We have faced so many changes in the last couple of months, from work, school, travel, and much more. Amidst shelter in place orders, we are learning more and more what we would like to see in our home. It is not just a place to hang your hat anymore, it embodies family and togetherness.

Here, we discuss home design trends we anticipate homeowners embracing long after the affects of the virus wears off.

Bathrooms

With the increasing anxiety surrounding germs and bacteria, household members may be more reluctant in sharing such personal quarters.

A lot goes on in the bathroom, and it may be more sanitary to incorporate a half bath for guests or a double vanity for couples. This is especially helpful now that there is a strong focus on hand washing.

While we’re on the bathroom subject, a rise in bidet purchases are more likely than you may think. What first started as a joke following toilet paper shortages, has turned into an actual desire for some individuals.

Mudrooms

Even before the Coronavirus outbreak, it has long been recommended to remove your shoes at the door to minimize dirt and germs from being tracked into the home. Extra attention has also been placed on ditching your keys, purses, bags, and coats at the door as well since they have now been exposed to outside elements.

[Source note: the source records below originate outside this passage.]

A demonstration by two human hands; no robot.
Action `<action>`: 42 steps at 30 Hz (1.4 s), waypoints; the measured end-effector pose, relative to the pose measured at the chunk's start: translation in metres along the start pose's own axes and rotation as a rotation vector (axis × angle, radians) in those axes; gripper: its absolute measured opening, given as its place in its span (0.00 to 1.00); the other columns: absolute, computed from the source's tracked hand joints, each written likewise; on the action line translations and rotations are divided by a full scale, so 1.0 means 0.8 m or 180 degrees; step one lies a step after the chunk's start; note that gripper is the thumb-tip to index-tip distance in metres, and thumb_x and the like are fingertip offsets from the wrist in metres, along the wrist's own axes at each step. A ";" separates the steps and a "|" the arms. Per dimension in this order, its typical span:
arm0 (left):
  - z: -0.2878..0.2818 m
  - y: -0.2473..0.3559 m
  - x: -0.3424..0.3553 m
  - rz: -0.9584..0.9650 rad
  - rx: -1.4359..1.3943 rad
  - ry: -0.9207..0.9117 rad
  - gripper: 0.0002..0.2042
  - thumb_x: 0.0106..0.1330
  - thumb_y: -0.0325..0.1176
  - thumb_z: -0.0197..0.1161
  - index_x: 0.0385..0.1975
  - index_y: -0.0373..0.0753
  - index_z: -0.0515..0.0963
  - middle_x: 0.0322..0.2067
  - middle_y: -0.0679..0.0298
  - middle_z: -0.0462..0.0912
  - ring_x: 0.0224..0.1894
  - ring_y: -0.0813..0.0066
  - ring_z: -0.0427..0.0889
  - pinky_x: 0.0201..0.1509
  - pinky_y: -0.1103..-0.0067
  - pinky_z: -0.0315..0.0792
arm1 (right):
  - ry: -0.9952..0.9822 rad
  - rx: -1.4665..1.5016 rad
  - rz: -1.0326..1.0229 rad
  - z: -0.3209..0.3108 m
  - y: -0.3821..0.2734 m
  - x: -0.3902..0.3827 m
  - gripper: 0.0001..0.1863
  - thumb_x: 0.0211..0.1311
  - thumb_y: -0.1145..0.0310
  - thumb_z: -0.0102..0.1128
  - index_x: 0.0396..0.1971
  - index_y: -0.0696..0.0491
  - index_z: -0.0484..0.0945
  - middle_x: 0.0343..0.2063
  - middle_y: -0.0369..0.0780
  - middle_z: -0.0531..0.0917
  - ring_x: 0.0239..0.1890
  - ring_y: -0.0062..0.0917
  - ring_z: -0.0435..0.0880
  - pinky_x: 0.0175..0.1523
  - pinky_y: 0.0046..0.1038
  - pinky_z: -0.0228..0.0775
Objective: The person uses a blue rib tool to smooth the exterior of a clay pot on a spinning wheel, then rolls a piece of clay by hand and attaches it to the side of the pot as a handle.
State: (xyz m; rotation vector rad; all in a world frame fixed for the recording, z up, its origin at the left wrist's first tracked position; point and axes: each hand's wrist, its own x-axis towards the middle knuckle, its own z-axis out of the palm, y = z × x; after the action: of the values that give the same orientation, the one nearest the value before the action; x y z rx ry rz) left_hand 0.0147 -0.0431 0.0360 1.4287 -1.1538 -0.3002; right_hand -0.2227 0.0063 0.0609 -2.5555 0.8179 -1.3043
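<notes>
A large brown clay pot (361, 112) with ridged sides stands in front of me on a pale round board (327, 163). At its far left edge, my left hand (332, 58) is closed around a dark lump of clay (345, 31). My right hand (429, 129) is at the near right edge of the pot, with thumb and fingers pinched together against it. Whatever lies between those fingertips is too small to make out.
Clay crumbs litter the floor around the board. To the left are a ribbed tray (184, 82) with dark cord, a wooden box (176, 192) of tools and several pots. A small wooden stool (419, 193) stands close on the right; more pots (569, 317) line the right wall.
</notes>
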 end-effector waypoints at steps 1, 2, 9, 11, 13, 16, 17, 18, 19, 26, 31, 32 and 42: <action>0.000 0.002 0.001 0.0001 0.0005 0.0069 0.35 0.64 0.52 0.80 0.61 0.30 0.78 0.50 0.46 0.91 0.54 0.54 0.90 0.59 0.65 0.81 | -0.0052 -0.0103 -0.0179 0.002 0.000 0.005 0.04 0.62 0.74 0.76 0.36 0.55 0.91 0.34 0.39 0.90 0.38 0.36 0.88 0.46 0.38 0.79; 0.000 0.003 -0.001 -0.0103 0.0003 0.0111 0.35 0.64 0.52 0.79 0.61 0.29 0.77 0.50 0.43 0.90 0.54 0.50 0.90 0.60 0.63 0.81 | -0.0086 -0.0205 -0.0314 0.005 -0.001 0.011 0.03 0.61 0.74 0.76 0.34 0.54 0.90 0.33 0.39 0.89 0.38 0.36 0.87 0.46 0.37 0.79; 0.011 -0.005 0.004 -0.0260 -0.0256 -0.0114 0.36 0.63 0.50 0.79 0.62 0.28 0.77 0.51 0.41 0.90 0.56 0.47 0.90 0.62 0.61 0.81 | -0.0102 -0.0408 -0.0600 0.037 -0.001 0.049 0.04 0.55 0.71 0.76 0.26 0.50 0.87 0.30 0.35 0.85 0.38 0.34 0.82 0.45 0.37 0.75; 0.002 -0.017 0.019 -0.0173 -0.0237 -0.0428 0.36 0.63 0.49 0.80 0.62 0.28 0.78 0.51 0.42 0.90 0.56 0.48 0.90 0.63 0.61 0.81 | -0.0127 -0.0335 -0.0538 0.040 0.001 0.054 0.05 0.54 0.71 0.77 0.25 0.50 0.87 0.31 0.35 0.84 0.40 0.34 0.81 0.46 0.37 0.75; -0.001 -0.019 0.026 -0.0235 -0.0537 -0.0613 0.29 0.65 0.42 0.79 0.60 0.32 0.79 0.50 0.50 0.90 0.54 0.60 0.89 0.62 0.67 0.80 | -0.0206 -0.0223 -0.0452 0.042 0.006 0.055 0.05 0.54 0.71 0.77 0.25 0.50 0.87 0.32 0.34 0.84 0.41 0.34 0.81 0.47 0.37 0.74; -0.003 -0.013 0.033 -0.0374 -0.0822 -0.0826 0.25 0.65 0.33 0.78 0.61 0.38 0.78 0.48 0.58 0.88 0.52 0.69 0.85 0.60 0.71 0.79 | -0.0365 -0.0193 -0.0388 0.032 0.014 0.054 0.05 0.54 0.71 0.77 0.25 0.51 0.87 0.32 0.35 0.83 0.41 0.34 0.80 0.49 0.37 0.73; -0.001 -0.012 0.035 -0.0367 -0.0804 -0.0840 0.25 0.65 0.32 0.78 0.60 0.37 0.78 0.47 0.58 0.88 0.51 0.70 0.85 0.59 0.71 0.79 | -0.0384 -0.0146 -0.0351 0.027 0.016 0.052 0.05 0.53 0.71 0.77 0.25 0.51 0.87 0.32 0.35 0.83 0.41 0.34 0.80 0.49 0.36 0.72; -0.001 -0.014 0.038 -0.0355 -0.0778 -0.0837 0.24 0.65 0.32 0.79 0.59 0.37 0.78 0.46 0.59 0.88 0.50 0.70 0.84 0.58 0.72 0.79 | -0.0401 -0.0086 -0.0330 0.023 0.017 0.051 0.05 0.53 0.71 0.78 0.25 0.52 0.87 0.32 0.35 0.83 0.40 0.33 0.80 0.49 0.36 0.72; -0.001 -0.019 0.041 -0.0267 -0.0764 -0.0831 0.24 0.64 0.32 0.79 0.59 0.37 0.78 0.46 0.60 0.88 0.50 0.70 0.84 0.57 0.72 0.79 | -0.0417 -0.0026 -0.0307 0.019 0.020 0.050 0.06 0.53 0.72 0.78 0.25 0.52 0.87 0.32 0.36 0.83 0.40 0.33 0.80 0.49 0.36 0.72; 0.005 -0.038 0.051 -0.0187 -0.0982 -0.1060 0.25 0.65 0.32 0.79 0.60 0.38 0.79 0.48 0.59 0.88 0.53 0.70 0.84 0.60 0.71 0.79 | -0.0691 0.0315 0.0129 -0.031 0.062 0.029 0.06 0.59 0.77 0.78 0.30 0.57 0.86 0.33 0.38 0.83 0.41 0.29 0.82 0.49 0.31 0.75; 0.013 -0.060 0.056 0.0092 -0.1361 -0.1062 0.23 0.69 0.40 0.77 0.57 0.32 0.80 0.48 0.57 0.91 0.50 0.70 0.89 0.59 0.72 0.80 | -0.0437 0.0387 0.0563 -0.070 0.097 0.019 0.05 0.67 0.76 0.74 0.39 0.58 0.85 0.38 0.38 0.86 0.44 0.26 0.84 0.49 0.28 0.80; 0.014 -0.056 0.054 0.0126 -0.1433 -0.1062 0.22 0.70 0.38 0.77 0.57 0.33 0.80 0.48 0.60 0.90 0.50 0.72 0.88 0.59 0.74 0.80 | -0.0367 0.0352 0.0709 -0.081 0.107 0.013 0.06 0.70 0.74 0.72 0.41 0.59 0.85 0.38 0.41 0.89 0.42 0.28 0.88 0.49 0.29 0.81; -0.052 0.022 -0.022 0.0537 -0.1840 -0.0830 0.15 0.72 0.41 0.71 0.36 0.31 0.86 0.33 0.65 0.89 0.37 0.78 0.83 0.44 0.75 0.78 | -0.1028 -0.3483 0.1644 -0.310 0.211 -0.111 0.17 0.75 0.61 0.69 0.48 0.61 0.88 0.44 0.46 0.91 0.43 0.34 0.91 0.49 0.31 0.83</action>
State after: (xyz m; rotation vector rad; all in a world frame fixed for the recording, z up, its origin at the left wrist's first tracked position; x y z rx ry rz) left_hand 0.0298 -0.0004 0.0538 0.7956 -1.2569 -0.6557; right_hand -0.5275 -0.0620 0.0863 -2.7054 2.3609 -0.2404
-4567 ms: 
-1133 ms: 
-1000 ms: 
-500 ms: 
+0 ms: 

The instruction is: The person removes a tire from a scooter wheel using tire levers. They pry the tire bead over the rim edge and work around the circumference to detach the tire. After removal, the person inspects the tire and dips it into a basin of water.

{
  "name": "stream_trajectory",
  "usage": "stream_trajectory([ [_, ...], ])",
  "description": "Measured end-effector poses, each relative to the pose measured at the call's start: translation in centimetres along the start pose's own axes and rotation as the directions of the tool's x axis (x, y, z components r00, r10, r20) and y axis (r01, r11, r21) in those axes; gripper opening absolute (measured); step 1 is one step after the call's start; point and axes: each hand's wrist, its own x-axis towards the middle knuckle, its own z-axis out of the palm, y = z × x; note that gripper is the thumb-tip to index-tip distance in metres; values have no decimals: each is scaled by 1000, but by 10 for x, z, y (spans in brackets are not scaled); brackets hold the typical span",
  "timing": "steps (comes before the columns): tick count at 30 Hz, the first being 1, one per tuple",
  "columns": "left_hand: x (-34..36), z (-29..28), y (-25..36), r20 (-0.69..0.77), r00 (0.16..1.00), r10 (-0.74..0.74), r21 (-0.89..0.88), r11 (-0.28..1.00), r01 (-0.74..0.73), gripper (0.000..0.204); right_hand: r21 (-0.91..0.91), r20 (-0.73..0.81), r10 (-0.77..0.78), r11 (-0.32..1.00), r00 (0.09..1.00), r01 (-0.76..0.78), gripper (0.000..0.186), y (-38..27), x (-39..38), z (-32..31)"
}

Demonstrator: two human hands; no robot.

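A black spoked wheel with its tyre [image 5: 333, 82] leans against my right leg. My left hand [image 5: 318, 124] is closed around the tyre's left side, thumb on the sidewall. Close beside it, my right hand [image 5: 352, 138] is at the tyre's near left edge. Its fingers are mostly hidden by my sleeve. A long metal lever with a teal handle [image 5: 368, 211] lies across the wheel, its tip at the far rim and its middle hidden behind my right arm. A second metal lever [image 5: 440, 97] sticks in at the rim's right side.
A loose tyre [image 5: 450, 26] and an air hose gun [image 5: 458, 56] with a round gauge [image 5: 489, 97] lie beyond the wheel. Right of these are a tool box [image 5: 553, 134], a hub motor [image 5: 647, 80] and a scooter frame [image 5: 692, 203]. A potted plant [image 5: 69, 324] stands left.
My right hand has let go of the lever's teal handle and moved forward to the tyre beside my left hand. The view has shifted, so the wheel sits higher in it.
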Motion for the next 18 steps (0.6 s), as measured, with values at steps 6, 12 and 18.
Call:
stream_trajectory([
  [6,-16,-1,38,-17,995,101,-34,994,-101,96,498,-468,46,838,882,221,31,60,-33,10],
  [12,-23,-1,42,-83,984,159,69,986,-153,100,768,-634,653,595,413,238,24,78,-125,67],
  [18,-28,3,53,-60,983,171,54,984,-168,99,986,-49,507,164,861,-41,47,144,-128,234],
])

This can be accomplished by extending your entryway to incorporate a mudroom. Even just adding a piece of furniture with seating, storage, and hooks built in will make a huge difference.

Kitchen storage

During quarantine, many may have found a new love for cooking. Not only are they realizing how much money it saves, but it provides more quality time with other members of the household.

With the spike in homemade meals, along with more people buying in bulk to limit their grocery store trips, extra fridge and pantry space may be needed. Additional fridges and freezer units are likely to be sought after and placed in garages or on patios.

Fixtures

Aside from their trendy quality, brass and copper knobs and fixtures may become more desirable to homeowners.

Architect Kobi Karp says, “Copper is one of the best for its antimicrobial properties and has been used for decades in plumbing—and brass and bronze are also very popular because of their inherent ability to kill germs, plus over time they give a desirable rustic look.”

Home offices

Those who did not have a spare room or nook to call an office before are certainly begging for one now. It is important, more so now than ever, to have a separate quiet space to focus and work.

Even when we all return to our offices, a separate space designated for just one’s self may be needed for those days when you just need to close off from everything.